We investigated the effect of delayed elevation of thyrotropin (TSH) (deTSH) on gastrointestinal motility in very low birth weight infants (VLBWI).
This study retrospectively investigated 228 premature VLBWI aged ≥4 weeks with normal neonatal TSH screening test results and free serum thyroxine levels. Infants with serum TSH levels ranging from 5 to 10 µIU/mL were categorized as the deTSH group (n=76), when TSH was measured at 4 (n=53), 8 (n=20), or 12 (n=3) weeks of age. Serum TSH levels in the control group (n=152) were <5 µIU/mL. Multivariate logistic regression analysis was used to determine the risk factors for the development of deTSH. Covariance analysis was used to analyze the relationship between deTSH and gastrointestinal motility.
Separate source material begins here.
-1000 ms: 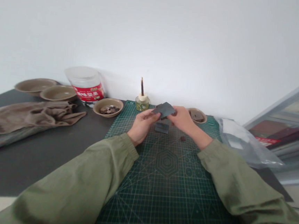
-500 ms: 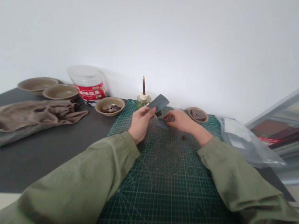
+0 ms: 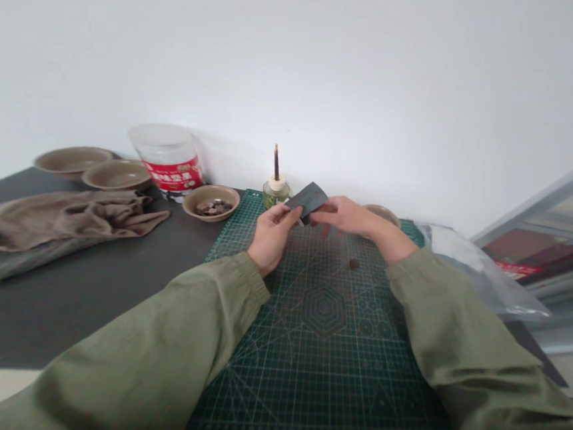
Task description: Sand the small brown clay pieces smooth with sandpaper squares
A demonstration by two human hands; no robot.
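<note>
Showing left hand (image 3: 271,235) clamped on dark sheet (image 3: 308,199), right hand (image 3: 345,216) blurred, its grip unclear, bowl (image 3: 383,214) half hidden.

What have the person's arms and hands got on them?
Both arms are in long, loose sleeves of a dull olive green, wrinkled along their length. The cuffs are gathered at the wrists. The left hand and the right hand are bare: no gloves to be seen. I can't make out any writing or pictures on the sleeves.
</note>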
The mean gestational age and birth weight were 29.11±2.25 weeks and 1,157.4±218.0 g, respectively. Risk factors affecting deTSH were dopamine administration (odds ratio [OR], 8.71; 95% confidence interval [CI], 1.80 to 42.05; P=0.007) and operation time (OR, 6.95; 95% CI, 1.43 to 33.75; P=0.016) when the cumulative operating time was ≥1 hour. The mean±standard deviation (SD) duration of a nil per os (NPO) status was significantly higher in the deTSH (99.57±134.99 hours) than in the control group (37.25±59.02 hours) (P from analysis of covariance [ANCOVA]=0.001). The mean±SD duration (33.84±22.34 days) of total parenteral nutrition (TPN) was considerably longer in the deTSH group than in the control group (27.68±13.08 days) (P from ANCOVA=0.003).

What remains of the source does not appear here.